| AIM OF THE TASK |
Your copy should hold only the lines from the one with "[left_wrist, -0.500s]" to the one with "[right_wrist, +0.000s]", both included, each exactly as it stands below, with no pictures.

Records contained in a dataset

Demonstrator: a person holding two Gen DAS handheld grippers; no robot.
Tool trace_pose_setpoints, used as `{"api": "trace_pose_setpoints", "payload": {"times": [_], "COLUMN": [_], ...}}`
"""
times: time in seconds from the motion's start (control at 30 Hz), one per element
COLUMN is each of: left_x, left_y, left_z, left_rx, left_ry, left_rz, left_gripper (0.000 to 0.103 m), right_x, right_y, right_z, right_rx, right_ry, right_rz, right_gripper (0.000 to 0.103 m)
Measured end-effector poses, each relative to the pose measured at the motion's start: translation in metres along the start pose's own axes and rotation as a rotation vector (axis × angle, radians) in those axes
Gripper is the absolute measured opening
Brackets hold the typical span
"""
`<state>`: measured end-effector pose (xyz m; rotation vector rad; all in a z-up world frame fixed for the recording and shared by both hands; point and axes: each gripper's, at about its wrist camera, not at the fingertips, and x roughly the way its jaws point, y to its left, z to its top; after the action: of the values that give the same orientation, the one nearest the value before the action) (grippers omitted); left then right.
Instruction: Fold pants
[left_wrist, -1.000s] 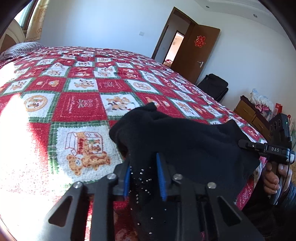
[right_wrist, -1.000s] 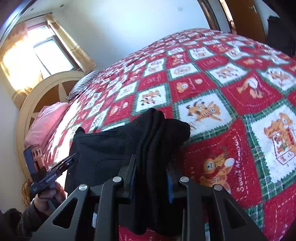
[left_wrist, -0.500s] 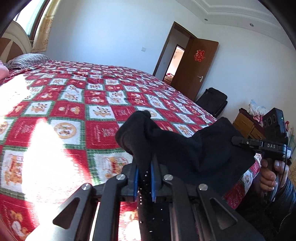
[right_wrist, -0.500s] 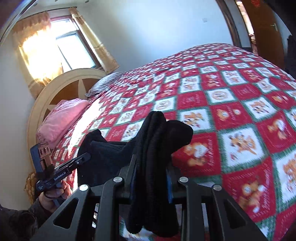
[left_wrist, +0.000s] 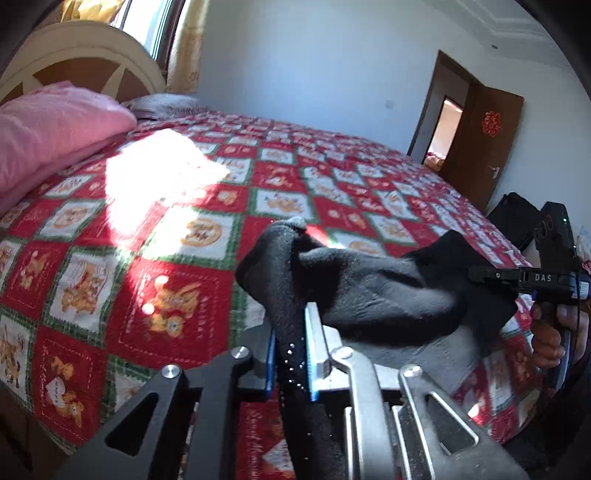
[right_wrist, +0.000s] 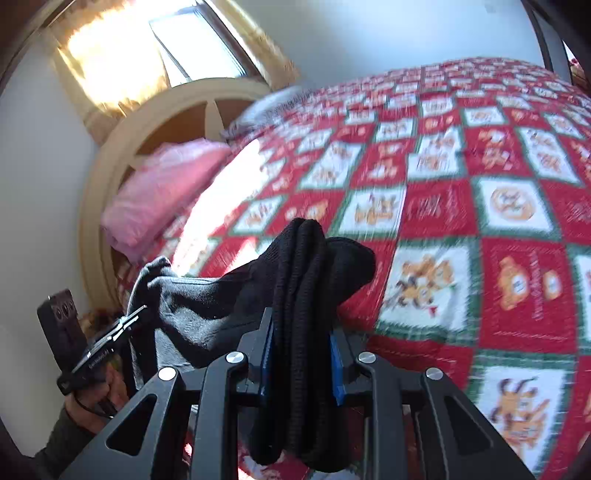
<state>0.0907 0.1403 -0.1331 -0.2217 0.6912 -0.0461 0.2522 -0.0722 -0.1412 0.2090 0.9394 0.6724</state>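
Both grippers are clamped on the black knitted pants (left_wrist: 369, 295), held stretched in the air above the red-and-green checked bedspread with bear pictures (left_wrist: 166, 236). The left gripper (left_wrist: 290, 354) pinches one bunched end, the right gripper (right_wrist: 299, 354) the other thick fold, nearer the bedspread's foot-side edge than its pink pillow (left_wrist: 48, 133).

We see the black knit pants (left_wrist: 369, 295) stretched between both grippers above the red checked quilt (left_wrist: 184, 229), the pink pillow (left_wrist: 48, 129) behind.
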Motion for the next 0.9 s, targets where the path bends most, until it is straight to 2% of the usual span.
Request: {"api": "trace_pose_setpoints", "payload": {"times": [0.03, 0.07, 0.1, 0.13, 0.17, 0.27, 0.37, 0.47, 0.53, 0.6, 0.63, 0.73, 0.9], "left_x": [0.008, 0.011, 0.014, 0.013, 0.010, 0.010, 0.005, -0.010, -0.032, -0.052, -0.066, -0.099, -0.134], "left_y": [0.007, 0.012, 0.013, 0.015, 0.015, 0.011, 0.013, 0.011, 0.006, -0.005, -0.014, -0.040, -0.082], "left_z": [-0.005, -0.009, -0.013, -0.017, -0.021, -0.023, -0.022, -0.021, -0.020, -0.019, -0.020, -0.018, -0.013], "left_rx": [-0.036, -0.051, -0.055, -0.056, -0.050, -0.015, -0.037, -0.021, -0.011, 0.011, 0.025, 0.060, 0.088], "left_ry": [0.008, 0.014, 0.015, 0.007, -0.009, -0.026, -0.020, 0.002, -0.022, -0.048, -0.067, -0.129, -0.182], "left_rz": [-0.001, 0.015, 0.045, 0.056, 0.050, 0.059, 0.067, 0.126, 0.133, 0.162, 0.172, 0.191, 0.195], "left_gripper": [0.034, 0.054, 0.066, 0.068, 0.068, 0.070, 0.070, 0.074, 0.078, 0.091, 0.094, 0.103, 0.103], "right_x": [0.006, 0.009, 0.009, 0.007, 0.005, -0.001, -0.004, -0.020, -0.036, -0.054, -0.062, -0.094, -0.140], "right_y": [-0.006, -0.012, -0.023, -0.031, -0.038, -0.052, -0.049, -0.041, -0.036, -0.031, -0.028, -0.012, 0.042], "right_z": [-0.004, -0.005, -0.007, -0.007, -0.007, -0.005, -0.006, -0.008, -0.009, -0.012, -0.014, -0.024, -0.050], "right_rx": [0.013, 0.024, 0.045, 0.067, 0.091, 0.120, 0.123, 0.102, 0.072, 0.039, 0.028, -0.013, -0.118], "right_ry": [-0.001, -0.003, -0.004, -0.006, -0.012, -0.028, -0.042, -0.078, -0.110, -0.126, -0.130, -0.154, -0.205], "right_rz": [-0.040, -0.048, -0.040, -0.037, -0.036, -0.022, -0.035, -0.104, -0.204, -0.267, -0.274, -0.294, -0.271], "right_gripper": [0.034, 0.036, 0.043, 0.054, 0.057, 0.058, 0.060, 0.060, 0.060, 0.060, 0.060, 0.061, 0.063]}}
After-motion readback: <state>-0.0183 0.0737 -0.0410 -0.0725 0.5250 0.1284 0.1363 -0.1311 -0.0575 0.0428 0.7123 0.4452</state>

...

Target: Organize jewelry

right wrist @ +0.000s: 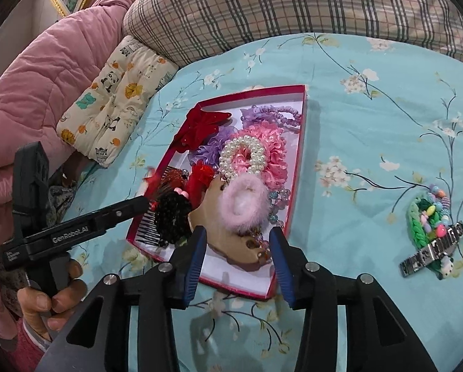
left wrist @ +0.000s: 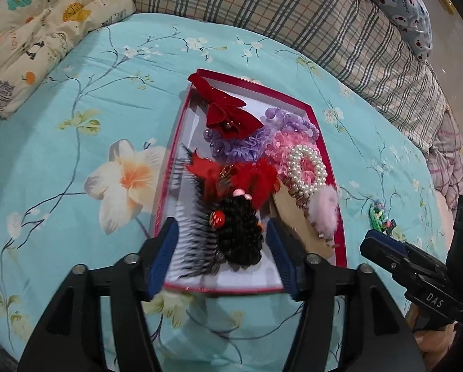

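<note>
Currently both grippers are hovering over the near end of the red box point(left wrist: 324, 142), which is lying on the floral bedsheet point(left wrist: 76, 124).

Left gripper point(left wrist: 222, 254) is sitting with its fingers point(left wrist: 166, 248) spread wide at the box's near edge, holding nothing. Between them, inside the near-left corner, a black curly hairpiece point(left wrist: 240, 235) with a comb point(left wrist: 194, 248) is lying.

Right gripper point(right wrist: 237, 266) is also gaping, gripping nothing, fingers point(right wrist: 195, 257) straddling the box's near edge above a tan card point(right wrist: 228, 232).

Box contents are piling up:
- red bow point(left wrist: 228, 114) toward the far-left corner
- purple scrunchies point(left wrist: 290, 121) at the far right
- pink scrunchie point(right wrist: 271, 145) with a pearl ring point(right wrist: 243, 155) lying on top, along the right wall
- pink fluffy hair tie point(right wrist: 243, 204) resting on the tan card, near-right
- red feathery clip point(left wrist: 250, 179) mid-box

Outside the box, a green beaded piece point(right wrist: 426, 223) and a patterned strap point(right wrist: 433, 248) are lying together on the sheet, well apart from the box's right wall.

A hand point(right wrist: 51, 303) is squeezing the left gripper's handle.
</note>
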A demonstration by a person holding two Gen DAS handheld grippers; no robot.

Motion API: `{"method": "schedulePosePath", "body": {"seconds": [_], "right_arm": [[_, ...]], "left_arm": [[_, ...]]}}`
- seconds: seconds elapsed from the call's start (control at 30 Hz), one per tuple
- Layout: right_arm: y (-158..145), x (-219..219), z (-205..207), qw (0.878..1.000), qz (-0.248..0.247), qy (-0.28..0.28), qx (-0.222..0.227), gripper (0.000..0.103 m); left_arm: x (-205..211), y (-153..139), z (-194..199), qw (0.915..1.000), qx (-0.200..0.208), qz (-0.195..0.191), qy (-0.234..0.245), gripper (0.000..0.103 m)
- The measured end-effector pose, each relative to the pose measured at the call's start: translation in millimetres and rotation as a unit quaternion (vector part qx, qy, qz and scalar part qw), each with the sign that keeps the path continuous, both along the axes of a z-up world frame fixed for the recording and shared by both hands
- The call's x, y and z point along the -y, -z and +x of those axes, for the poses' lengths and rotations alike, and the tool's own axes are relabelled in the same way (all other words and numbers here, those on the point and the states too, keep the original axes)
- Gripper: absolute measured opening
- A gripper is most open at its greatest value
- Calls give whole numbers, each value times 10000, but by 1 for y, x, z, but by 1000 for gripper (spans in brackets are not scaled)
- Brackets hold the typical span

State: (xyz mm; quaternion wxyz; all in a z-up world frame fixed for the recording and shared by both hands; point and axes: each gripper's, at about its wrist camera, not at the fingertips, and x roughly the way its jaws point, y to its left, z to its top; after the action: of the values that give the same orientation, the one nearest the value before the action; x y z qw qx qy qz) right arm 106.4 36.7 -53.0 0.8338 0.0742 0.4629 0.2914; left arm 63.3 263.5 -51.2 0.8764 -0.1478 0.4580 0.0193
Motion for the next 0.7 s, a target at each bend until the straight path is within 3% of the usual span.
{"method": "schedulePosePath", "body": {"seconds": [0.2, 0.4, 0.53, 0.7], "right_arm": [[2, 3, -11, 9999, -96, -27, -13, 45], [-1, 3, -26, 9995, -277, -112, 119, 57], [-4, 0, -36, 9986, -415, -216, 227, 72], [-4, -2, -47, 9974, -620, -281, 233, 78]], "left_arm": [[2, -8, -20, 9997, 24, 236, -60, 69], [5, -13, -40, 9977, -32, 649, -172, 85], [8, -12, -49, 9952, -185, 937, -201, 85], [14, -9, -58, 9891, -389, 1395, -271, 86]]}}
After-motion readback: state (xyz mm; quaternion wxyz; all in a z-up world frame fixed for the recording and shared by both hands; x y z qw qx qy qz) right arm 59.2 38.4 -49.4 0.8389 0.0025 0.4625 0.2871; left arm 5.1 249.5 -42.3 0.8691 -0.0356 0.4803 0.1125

| TASK RESPONSE |
[left_wrist, -0.500s] 
[right_wrist, -0.500s] 
[left_wrist, +0.000s] 
[right_wrist, +0.000s] 

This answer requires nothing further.